*REQUIRED ACTION*
Among the lines below, tally those that hold "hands". Return the number and nothing more.

--- AVAILABLE DATA Enclosed Below ---

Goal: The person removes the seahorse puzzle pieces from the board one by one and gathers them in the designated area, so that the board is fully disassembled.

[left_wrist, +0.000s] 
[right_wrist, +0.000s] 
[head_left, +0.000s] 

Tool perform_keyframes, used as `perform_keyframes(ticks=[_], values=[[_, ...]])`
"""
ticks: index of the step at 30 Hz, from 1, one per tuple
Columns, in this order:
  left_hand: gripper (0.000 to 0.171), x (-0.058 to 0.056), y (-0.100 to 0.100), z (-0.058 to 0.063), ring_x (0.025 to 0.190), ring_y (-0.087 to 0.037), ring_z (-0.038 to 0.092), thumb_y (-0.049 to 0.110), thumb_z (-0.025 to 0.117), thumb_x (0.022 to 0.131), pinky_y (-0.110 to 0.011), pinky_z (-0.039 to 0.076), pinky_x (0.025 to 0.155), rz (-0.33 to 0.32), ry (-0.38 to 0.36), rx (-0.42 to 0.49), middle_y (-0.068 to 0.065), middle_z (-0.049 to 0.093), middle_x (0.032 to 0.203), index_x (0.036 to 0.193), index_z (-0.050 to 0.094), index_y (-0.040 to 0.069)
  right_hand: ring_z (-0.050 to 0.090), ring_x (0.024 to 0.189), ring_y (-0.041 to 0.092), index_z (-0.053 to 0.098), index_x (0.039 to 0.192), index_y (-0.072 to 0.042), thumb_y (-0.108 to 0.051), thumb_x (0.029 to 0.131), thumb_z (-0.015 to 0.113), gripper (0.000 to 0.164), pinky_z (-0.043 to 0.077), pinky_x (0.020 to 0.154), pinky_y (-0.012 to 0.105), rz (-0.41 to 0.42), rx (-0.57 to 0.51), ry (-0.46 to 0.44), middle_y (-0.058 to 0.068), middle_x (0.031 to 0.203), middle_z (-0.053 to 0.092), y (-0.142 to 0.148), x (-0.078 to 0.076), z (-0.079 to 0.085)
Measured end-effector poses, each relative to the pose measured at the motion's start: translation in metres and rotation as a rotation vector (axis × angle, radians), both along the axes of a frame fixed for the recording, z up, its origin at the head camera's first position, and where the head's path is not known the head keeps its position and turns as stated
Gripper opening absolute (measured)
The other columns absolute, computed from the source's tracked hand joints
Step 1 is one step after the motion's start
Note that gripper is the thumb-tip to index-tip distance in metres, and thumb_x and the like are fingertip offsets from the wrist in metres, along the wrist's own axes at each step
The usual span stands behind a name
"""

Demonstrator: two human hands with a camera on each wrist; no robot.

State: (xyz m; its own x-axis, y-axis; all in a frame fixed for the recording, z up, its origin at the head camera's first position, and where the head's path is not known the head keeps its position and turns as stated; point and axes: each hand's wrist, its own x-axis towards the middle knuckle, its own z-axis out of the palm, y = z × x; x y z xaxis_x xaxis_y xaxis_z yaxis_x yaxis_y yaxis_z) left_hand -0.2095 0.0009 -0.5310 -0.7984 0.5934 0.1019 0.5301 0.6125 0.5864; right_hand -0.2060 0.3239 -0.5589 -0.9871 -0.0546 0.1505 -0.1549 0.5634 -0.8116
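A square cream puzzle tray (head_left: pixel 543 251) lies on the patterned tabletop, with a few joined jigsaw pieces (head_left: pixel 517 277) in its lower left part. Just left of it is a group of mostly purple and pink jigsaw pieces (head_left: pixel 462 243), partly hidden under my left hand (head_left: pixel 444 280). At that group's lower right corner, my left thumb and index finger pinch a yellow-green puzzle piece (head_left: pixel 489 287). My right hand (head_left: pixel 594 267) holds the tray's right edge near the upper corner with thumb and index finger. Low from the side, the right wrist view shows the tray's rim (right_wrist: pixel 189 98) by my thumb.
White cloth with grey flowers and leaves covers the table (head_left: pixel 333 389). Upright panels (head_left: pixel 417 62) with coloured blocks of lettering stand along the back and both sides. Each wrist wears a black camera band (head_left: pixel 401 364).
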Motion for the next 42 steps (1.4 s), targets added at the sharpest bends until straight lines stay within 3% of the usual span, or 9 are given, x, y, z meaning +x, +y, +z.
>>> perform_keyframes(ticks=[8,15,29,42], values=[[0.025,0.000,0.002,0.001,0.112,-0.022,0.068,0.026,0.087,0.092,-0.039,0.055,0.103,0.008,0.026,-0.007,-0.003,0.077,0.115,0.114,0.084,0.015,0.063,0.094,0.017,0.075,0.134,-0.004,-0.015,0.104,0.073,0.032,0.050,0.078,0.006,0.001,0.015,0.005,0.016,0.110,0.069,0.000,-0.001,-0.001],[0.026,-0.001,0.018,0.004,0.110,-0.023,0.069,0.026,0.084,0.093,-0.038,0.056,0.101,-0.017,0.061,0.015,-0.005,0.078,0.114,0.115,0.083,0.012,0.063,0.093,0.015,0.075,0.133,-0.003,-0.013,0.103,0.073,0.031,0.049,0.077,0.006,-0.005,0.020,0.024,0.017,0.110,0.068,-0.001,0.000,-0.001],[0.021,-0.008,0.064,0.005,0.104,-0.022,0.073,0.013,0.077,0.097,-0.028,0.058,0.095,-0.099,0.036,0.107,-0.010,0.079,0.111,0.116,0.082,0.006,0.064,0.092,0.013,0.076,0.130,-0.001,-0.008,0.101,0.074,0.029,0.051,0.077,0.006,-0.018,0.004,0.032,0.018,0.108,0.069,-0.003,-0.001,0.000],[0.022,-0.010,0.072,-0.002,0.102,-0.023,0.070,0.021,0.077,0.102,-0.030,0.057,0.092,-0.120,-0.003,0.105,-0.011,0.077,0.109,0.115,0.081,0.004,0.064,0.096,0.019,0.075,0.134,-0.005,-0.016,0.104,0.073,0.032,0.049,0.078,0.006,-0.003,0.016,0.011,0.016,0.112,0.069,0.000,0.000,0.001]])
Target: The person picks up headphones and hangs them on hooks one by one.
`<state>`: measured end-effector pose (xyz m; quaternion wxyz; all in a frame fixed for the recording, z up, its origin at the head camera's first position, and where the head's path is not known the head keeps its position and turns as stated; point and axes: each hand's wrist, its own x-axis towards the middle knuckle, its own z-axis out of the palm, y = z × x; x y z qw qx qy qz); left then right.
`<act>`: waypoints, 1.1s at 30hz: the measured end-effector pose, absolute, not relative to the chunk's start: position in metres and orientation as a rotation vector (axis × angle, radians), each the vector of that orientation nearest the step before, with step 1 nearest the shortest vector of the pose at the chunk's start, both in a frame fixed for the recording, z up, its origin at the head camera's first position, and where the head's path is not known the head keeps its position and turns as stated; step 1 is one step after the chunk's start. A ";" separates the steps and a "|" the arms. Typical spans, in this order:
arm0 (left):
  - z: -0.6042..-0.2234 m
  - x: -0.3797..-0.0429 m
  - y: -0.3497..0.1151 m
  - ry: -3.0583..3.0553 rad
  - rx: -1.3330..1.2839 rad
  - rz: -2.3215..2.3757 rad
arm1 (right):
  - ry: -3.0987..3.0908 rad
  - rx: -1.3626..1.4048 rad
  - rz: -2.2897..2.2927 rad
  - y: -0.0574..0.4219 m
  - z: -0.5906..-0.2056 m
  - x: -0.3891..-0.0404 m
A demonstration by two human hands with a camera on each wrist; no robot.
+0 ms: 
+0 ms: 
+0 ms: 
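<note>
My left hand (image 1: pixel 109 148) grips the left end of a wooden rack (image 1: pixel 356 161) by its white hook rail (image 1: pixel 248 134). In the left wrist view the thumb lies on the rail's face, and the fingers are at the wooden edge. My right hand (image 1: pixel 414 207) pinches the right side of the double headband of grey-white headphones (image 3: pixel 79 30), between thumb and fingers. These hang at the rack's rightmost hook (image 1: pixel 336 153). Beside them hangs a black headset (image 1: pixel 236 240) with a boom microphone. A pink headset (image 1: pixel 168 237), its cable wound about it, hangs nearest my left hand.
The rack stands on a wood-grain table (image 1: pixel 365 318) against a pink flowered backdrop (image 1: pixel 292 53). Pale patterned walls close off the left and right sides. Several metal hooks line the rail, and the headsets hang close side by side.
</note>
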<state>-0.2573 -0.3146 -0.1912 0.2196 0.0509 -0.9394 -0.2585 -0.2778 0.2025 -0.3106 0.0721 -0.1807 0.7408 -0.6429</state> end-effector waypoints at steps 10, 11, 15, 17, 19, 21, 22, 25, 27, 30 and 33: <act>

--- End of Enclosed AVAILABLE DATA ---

*SOLUTION FOR THIS EXERCISE*
2